Authors: William Martin
Tags: #Suspense, #Fiction / Historical, #Fiction / Sagas
“So you see,” she concluded, “there may be a basis in fact for the
old man’s story. But I must emphasize to you that it’s still a legend. Uncle Artemus, who was two years old when Horace Pratt’s daughter died, has told me that neither his father nor his grandfather really believed the story. But it remained in the family and has been passed down the generations.”
“Why are you telling me all this now? On Sunday, I was convinced that the Pratts had nothing to do with the Back Bay treasure. Now I know enough to start looking for it myself.”
“I want to convince you not to print it, Mr. Ferguson, and the truth is often the best deterrent. If you were to mention our family with reference to a buried treasure, or if you were to tell your readers that various descendants of Horace Taylor Pratt held clues to the location of the treasure, we would be overrun with crackpots of every species and variety.”
Ferguson hated to bury a good story, and from what she had just told him, this one was a winner. He frowned.
She touched his hand.
A man and an older woman engaged in whispered conversation behind a pillar in the Gardner Museum. To someone else, thought Ferguson, they probably looked like lovers. He wondered fleetingly what she would be like.
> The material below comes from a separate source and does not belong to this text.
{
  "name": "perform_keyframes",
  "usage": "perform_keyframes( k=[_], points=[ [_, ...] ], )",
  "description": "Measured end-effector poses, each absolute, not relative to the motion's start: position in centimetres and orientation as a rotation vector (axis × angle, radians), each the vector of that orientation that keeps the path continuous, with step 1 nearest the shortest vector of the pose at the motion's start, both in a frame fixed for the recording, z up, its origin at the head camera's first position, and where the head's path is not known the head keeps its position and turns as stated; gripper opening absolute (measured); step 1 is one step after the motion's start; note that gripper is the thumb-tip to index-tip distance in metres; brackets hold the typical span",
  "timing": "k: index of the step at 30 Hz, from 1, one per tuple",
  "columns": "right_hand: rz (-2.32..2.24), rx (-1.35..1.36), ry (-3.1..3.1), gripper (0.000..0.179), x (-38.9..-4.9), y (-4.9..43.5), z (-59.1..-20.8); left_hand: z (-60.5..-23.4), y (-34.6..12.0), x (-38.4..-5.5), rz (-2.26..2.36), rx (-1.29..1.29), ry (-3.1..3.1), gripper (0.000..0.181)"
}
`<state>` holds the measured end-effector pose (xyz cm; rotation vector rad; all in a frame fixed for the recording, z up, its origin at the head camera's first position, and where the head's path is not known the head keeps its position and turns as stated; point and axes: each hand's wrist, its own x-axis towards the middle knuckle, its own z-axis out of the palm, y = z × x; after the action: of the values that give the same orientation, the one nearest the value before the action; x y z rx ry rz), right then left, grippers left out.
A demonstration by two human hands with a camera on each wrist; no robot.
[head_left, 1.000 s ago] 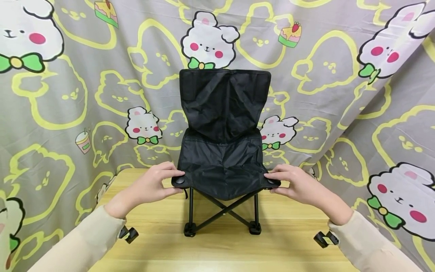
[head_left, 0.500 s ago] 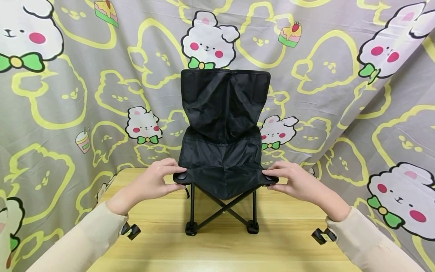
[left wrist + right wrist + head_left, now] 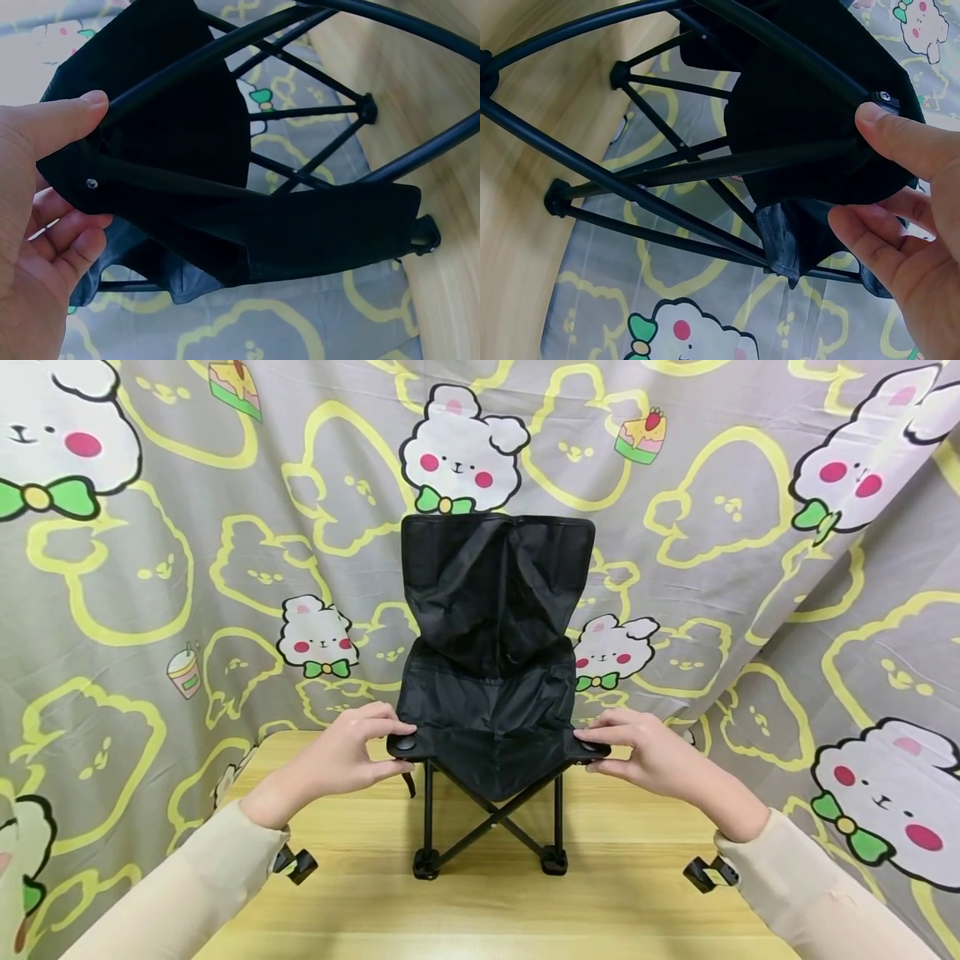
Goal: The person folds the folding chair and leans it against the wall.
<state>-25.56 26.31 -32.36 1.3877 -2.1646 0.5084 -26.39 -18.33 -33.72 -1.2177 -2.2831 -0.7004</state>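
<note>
A black folding chair (image 3: 491,697) with a fabric seat and back stands upright on crossed metal legs, facing me. My left hand (image 3: 348,752) pinches the seat's front corner on the left, fingers above and thumb below. On the opposite front corner, my right hand (image 3: 637,750) grips in the same way. The left wrist view shows the left thumb (image 3: 71,120) against the underside of that corner, near a screw. In the right wrist view the right thumb (image 3: 900,135) presses by the corner's screw, with the leg tubes (image 3: 727,161) running away below the fabric.
The chair's feet (image 3: 426,864) rest on a light wooden tabletop (image 3: 480,910). A grey curtain (image 3: 225,568) printed with rabbits and yellow outlines hangs behind and along both sides. Each sleeve cuff carries a small black wrist device (image 3: 298,865).
Both hands have moved slightly inward and up, bringing the seat's front corners closer together. The chair has become a little narrower, its front feet nearer each other.
</note>
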Motion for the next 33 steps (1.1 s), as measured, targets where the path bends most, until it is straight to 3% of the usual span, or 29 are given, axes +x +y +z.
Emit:
perform_keyframes(
  k=[33],
  points=[
    [0.449,1.351,-2.178,0.048,-25.6,25.2,-30.8,-31.7,-16.2,-26.2,-0.737,-1.215,-2.303,0.041]
  ],
)
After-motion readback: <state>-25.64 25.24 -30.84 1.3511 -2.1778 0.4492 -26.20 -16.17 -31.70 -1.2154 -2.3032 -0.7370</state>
“I beg of you, Mr. Ferguson, for my peace of mind, put that story in your deepest drawer and forget about it.”
“This thing sounds like a real work of art. Shouldn’t the world have a chance to see it?”
“I have never had any desire to keep it hidden. In fact, during the Depression, I tried to find it. I was going to give the tea set to charity and be done with it. But I could find only four of the quotations. I think that if a member of the family can’t find the tea set, it will not be found. I buried my knowledge of this thing many years ago. For the safety of my family, I’m asking you to do the same.”
Jack Ferguson knew he was a good reporter. He also considered himself a reasonable man. “You did me a favor once. I guess I owe you one.”
“What did I ever do for you?”
“You gave a twelve-year-old boy the biggest piece of pastry he’d ever seen.”
She tried to recall the face or the name. She couldn’t.
“The Pratt Winter Ball, February 1933.”
She remembered. She smiled, then her expression darkened. “You’re not the little boy whose father was killed in jail, I hope.”
“No. That was my buddy.’
“Then you were the hungry one.”
“I still am.”
“You ate the Napoleon.”
“The cops arrived before I ever took a bite.”
“A most frightening night. Whatever happened to your friend?” She seemed genuinely concerned.
“He joined the army and became a war hero.” Ferguson didn’t tell her about the black market.
“That’s wonderful. Wonderful.” She looked at her watch. “I must be getting upstairs to the recital room. Can I count on you, Mr. Ferguson?”
“I’ve given you my word.”
She took his hand in hers. “If there’s ever anything I can do for you, please let me know.”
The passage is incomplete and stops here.